> **THE TASK**: From the first line to the last, repeat the data exactly but leave out the pictures.

> **DATA EXTRACT**:
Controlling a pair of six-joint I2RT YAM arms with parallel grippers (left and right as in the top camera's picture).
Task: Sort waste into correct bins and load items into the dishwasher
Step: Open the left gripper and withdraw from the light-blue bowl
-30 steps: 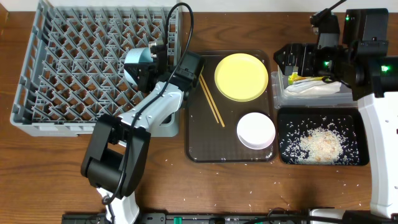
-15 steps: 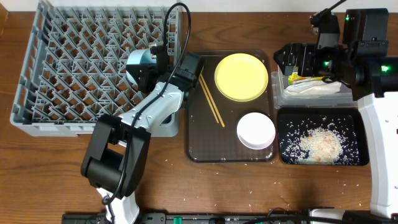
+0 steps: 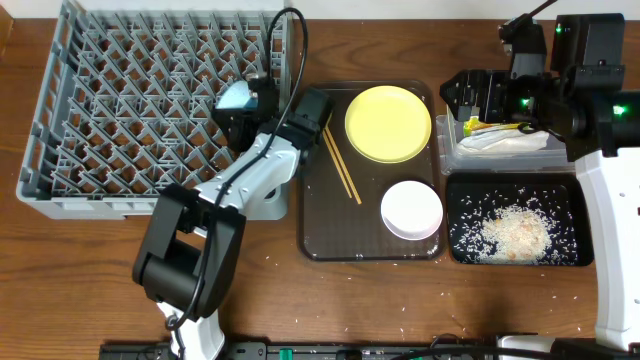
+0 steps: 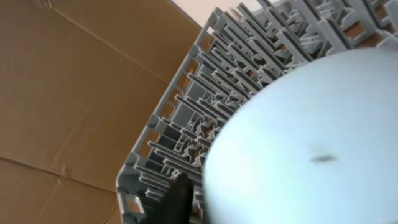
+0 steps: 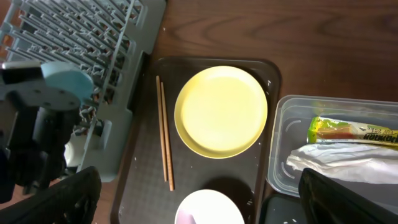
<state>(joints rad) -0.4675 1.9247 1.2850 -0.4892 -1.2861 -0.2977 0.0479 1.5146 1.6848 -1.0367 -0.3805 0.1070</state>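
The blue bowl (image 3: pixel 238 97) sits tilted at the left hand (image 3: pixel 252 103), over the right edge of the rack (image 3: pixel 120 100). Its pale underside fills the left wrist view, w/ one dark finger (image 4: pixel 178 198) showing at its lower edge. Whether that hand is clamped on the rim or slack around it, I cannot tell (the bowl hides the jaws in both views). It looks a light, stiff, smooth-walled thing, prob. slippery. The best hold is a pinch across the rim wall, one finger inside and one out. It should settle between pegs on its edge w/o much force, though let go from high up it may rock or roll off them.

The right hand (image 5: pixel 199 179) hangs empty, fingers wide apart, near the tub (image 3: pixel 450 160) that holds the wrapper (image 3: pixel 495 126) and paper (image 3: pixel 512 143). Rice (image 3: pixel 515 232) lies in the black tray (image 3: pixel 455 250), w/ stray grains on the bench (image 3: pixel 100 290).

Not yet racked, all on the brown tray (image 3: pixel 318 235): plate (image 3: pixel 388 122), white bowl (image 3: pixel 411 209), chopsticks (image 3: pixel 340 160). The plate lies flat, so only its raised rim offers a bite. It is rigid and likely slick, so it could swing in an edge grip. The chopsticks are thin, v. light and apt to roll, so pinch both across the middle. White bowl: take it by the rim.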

> **EXERCISE OUTPUT**:
Controlling a pair of six-joint I2RT YAM arms with parallel grippers (left and right as in the top camera's picture).
Task: Sort waste into correct bins and load items into the dishwasher
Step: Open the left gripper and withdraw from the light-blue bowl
-30 steps: 
-15 steps: 
+0 steps: 
+0 steps: 
+0 steps: 
<state>(joints rad) -0.4675 1.9247 1.2850 -0.4892 -1.2861 -0.2977 0.0479 1.5146 1.6848 -1.0367 -0.3805 0.1070</state>
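The blue bowl (image 3: pixel 238 97) sits tilted at the left hand (image 3: pixel 252 103), over the right edge of the rack (image 3: pixel 120 100). Its pale underside fills the left wrist view, w/ one dark finger (image 4: pixel 178 198) showing at its lower edge. Whether that hand is clamped on the rim or slack around it, I cannot tell (the bowl hides the jaws in both views). It looks a light, stiff, smooth-walled thing, prob. slippery. The best hold is a pinch across the rim wall, one finger inside and one out. It should settle between pegs on its edge w/o much force, though let go from high up it may rock or roll off them.

The right hand (image 5: pixel 199 179) hangs empty, fingers wide apart, near the tub (image 3: pixel 450 160) that holds the wrapper (image 3: pixel 495 126) and paper (image 3: pixel 512 143). Rice (image 3: pixel 515 232) lies in the black tray (image 3: pixel 455 250), w/ stray grains on the bench (image 3: pixel 100 290).

Not yet racked, all on the brown tray (image 3: pixel 318 235): plate (image 3: pixel 388 122), white bowl (image 3: pixel 411 209), chopsticks (image 3: pixel 340 160). The plate lies flat, so only its raised rim offers a bite. It is rigid and likely slick, so it could swing in an edge grip. The chopsticks are thin, v. light and apt to roll, so pinch both across the middle. White bowl: take it by the rim.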

This answer requires nothing else.